● EXERCISE DIRECTIONS: Below are records with pictures in them. Output exactly the lines from the one with "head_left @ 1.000" through the one with "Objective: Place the", both included, and leave every picture out; give only those lines.

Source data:
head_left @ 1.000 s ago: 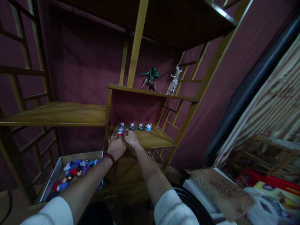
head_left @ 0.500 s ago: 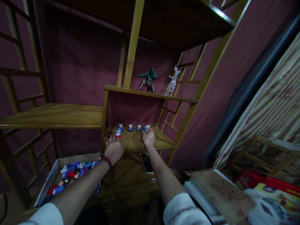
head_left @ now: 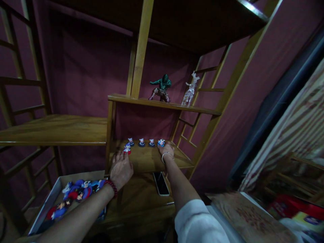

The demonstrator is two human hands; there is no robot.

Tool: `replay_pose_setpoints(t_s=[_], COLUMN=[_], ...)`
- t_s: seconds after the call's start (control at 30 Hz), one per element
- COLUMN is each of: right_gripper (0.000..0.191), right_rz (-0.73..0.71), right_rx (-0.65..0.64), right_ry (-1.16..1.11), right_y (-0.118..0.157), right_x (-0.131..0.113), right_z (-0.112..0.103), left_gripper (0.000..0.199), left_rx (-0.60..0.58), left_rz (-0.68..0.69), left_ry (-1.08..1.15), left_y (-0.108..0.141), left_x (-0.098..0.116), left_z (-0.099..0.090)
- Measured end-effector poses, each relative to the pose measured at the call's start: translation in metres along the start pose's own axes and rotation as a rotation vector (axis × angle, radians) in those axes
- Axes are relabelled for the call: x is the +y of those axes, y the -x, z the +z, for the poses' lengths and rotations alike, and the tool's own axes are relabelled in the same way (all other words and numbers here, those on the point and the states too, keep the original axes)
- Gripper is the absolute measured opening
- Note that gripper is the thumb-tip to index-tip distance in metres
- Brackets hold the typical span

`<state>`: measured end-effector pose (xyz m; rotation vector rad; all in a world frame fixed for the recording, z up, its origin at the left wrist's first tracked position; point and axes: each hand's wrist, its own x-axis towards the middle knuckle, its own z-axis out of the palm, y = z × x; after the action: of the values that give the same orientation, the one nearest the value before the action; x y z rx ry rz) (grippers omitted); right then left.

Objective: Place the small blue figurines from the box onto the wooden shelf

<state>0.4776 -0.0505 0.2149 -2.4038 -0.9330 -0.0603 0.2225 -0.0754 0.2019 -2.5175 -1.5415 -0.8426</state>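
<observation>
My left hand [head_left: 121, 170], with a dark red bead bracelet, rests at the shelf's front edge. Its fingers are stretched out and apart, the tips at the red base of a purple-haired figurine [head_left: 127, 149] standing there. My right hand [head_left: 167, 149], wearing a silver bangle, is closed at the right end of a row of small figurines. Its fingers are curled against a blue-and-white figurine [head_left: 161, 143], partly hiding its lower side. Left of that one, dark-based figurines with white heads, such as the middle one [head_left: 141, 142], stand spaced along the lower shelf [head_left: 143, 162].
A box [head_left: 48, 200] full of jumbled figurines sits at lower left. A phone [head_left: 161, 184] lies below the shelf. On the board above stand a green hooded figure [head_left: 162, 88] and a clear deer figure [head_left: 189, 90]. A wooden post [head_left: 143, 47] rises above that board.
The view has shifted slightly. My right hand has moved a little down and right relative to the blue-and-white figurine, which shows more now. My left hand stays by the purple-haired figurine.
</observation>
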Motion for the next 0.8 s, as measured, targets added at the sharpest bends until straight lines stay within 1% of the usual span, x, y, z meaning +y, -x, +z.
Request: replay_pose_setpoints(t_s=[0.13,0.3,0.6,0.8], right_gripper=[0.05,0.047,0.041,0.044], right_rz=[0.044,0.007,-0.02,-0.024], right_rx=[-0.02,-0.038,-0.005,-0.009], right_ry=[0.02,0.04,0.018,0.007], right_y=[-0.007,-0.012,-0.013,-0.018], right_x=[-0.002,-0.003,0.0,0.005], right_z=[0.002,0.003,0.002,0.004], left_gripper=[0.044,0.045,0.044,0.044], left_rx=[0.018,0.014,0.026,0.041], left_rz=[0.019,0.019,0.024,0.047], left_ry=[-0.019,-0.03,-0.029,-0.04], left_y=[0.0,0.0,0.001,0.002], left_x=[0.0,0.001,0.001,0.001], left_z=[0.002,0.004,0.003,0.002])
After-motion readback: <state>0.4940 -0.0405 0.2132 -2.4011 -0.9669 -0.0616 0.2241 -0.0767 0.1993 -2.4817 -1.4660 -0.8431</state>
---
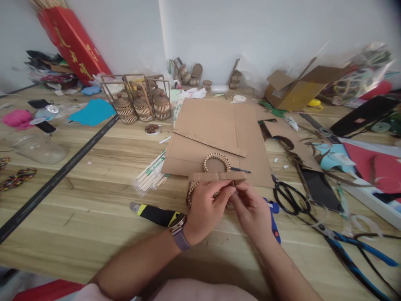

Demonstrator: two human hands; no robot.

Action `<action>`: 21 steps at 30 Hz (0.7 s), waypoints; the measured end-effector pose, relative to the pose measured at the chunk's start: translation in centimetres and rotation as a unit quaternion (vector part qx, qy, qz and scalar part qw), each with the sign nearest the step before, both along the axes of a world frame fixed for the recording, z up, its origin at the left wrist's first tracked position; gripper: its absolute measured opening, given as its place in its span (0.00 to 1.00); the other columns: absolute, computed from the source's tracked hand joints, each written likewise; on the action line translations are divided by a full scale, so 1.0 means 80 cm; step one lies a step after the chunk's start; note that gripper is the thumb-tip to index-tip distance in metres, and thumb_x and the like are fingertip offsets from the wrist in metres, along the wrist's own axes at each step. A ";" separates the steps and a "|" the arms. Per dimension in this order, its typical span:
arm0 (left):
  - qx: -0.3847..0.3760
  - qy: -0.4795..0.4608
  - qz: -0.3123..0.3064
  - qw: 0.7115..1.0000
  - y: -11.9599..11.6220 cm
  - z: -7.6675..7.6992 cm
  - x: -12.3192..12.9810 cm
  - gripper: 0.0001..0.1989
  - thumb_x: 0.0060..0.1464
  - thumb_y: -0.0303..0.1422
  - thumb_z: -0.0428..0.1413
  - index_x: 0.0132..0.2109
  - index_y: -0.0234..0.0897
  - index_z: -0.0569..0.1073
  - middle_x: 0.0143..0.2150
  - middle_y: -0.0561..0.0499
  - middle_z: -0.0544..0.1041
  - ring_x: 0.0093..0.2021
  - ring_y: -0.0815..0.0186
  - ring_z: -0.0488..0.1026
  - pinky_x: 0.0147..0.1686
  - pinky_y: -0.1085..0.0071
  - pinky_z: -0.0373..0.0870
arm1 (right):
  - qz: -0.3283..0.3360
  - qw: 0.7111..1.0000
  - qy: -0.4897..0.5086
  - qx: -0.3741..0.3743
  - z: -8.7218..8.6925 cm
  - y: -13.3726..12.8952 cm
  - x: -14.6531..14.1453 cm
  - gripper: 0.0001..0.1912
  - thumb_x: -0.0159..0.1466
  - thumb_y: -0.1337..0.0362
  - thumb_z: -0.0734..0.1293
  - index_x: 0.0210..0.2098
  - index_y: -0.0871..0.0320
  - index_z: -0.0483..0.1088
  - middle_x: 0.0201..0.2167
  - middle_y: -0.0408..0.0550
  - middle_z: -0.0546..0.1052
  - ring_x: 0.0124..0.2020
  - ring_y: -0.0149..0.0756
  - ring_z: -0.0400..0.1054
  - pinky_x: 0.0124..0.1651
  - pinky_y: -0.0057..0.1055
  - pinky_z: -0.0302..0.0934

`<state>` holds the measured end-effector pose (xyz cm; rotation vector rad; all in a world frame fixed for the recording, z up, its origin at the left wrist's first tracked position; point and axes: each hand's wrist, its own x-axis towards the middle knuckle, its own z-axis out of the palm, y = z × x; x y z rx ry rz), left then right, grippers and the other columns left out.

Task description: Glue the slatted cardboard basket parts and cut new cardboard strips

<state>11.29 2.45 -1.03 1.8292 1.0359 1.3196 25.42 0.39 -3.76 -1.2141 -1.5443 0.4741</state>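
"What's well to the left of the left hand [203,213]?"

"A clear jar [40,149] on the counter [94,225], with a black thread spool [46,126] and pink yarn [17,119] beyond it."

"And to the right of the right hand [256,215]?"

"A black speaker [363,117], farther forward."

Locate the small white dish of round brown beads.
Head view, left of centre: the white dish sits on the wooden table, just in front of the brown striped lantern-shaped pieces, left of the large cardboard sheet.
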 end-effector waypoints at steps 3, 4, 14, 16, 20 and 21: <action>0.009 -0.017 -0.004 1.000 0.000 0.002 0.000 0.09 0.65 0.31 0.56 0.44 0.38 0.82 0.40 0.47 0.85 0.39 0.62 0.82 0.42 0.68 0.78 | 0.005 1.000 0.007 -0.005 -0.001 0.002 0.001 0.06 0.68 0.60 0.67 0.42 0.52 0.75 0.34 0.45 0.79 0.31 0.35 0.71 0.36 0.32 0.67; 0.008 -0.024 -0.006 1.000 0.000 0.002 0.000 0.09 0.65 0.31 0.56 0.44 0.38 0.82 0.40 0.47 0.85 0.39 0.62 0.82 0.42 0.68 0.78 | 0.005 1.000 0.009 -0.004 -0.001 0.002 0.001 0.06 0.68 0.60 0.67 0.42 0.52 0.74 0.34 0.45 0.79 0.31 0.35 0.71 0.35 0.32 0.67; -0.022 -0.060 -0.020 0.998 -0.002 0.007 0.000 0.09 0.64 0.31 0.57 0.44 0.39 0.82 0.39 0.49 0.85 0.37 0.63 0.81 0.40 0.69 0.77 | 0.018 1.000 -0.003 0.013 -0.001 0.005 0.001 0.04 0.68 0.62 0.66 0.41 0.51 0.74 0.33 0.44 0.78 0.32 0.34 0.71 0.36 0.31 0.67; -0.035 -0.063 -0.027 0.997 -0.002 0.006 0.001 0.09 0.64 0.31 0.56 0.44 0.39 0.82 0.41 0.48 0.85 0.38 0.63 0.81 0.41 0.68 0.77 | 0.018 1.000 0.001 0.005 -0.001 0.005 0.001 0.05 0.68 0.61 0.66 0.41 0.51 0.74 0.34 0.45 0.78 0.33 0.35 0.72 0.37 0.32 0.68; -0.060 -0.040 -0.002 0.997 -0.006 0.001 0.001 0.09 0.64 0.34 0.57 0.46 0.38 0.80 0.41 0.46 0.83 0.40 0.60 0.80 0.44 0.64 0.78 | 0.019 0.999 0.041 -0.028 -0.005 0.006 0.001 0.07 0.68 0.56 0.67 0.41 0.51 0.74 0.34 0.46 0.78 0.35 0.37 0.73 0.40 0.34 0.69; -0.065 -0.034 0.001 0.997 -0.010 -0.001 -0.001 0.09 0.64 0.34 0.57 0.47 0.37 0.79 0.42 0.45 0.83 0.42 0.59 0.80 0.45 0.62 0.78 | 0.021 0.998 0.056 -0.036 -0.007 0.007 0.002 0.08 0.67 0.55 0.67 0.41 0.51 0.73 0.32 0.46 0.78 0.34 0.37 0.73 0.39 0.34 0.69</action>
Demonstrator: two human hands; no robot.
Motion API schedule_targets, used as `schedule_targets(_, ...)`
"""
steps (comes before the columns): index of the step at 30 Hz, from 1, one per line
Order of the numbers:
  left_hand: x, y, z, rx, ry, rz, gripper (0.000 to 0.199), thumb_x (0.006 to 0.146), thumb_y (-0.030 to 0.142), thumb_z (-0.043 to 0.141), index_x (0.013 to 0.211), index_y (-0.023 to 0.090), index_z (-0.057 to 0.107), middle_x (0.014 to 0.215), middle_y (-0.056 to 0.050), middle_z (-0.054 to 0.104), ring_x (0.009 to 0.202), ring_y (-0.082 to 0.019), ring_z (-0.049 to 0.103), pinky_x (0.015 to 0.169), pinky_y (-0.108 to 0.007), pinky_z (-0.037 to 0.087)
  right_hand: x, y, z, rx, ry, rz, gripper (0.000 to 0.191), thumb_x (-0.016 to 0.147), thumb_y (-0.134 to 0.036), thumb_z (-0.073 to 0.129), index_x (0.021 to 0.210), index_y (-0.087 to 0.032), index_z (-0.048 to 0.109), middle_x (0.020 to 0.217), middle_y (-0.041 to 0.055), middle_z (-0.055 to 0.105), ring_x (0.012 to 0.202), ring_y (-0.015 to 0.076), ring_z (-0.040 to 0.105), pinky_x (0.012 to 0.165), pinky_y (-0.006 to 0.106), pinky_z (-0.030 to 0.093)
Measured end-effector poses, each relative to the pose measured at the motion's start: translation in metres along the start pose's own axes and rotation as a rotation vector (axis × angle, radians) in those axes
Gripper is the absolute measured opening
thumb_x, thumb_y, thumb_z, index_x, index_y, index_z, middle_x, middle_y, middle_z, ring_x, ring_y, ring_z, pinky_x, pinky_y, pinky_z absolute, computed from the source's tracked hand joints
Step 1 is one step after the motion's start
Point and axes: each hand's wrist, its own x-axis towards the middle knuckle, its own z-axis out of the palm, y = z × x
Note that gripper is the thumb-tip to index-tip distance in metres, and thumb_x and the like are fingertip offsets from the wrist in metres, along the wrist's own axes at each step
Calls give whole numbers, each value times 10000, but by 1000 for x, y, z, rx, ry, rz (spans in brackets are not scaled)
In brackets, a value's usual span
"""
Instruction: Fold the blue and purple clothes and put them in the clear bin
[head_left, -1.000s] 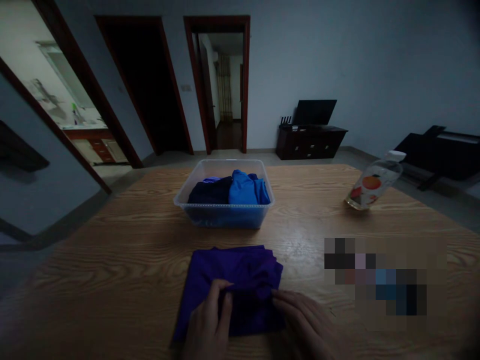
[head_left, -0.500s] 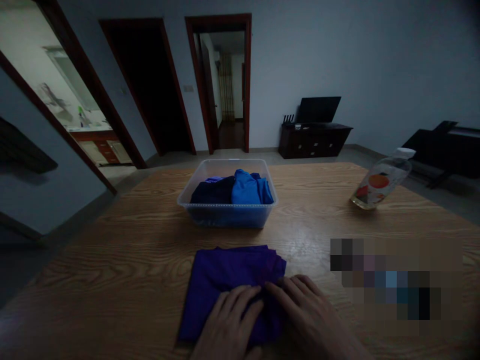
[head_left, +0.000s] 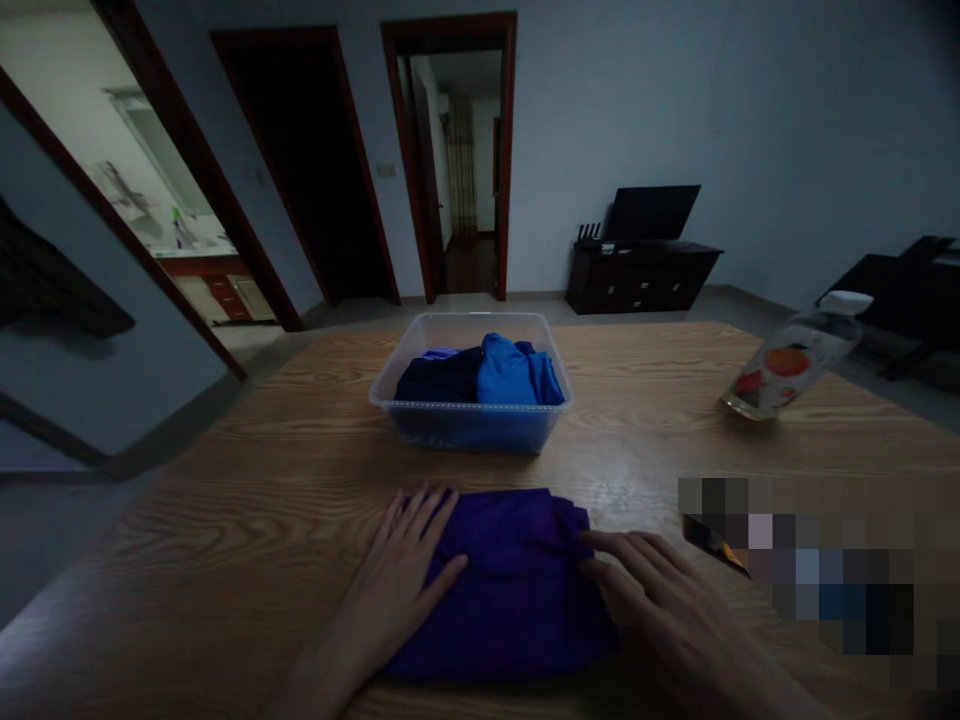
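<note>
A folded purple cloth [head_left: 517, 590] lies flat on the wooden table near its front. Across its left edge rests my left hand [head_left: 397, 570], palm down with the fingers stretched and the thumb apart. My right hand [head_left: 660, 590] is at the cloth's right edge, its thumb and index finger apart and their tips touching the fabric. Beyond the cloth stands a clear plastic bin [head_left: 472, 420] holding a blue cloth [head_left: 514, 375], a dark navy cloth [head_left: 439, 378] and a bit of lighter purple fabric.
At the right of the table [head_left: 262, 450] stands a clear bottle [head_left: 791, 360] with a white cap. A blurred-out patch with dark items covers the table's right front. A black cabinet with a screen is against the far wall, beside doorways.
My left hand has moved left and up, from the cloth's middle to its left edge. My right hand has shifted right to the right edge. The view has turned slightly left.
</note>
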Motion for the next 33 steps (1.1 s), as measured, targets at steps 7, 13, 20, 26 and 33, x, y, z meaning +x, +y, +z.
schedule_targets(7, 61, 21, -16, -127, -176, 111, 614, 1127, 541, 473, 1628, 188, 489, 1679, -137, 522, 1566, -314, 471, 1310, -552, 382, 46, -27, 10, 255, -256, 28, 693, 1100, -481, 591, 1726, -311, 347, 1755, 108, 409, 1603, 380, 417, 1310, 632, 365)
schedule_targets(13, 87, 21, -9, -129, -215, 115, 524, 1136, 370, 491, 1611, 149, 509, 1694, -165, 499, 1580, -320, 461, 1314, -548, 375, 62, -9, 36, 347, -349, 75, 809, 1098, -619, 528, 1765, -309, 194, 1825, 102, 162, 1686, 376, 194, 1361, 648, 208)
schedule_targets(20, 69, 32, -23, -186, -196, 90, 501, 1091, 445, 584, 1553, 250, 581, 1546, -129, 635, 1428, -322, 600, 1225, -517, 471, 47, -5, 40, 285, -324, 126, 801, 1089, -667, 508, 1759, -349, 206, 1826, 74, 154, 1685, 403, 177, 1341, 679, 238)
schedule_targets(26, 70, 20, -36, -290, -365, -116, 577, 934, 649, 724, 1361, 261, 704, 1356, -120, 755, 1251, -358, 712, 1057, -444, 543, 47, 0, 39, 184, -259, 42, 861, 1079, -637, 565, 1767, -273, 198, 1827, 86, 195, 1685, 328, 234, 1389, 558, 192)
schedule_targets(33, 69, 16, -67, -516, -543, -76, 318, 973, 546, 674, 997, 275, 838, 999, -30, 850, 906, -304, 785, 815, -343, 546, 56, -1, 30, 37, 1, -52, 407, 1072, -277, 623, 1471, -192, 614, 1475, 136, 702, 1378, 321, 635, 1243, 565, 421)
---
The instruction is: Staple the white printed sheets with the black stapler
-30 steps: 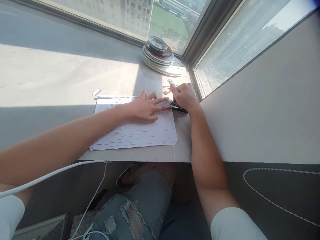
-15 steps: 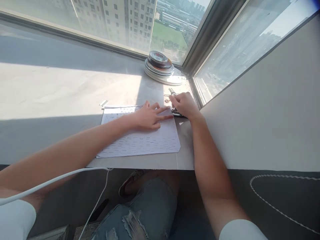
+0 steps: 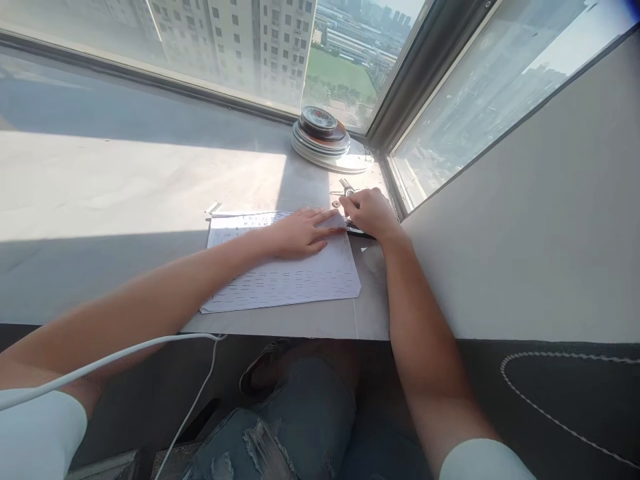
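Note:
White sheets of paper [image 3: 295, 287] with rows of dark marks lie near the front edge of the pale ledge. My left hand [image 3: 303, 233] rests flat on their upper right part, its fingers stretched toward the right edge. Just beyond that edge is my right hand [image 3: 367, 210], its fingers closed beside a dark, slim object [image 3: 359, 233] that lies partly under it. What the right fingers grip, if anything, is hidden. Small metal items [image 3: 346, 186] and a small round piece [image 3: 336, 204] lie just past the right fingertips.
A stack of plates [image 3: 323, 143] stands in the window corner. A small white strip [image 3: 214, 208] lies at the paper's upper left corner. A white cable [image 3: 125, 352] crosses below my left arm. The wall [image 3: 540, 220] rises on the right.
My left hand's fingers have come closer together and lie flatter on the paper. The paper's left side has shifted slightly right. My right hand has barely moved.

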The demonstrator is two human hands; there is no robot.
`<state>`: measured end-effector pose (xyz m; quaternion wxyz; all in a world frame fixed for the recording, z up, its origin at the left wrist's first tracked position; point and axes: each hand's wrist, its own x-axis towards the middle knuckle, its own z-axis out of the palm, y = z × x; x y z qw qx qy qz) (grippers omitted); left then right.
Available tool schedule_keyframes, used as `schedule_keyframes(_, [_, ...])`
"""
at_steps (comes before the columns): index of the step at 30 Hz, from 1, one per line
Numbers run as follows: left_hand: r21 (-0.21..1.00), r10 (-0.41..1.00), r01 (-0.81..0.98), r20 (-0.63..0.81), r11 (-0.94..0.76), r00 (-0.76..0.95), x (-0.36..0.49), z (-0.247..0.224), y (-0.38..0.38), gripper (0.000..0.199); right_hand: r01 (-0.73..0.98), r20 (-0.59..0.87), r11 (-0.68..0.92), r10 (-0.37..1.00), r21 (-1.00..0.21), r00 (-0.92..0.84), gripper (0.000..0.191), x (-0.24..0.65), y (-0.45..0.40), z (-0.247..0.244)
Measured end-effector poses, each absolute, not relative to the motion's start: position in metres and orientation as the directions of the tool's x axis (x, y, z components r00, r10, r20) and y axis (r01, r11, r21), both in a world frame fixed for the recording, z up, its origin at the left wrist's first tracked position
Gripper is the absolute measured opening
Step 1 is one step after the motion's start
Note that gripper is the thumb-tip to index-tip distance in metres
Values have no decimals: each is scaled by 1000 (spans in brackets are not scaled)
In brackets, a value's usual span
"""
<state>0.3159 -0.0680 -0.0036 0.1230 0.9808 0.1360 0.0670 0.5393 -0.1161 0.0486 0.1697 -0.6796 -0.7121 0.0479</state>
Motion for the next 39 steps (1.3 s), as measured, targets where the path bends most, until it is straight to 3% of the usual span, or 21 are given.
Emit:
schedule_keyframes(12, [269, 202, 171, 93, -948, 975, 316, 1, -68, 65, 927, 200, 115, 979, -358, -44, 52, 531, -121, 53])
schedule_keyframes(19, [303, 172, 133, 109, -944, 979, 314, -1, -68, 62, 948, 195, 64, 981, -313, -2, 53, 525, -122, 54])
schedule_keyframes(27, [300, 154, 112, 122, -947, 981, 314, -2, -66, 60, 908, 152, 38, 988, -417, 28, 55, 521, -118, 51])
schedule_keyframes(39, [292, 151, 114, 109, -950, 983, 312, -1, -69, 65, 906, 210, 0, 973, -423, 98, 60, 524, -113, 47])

● OUTPUT FOR THIS TASK:
head_left @ 1.000 s ago: 
head_left @ 0.500 s ago: 
head_left @ now: 

The demonstrator is two human hands; there is no robot.

Tool: `replay_pose_setpoints(t_s=[_], COLUMN=[_], ...)`
- t_s: seconds after the call's start (control at 30 Hz), one per element
- COLUMN is each of: right_gripper (0.000..0.191), right_rz (-0.73..0.71), right_rx (-0.65..0.64), right_ry (-1.16..1.11), right_y (-0.118..0.157), right_x (-0.131..0.113), right_z (-0.112..0.103), left_gripper (0.000..0.199), left_rx (-0.60..0.58), left_rz (-0.68..0.69), left_ry (-1.08..1.15), left_y (-0.108..0.141), left_x (-0.098..0.116), left_z (-0.099..0.090)
- Measured end-effector poses, each relative to the pose measured at the call's start: translation in metres along the start pose's own axes and rotation as a rotation vector (axis × angle, radians) in those axes
- Axes are relabelled for the call: x is the +y of those axes, y the -x, z the +z, for the poses' lengths and rotations alike, and the tool's own axes are relabelled in the same way (all other words and numbers here, those on the point and the states too, keep the original axes)
- Gripper is the absolute measured opening
- Note that gripper is the thumb-tip to index-tip distance in metres
- Brackets hold the typical span

`<state>`: measured end-effector pose (xyz m; rotation vector rad; all in a world frame fixed for the recording, z up, its origin at the left wrist's first tracked position; point and axes: each hand's wrist, its own x-axis towards the middle knuckle, its own z-axis out of the palm, y = z × x; after the action: of the values that give the same orientation, the one nearest the value before the action; x y z rx ry rz) (grippers omitted); right then left.

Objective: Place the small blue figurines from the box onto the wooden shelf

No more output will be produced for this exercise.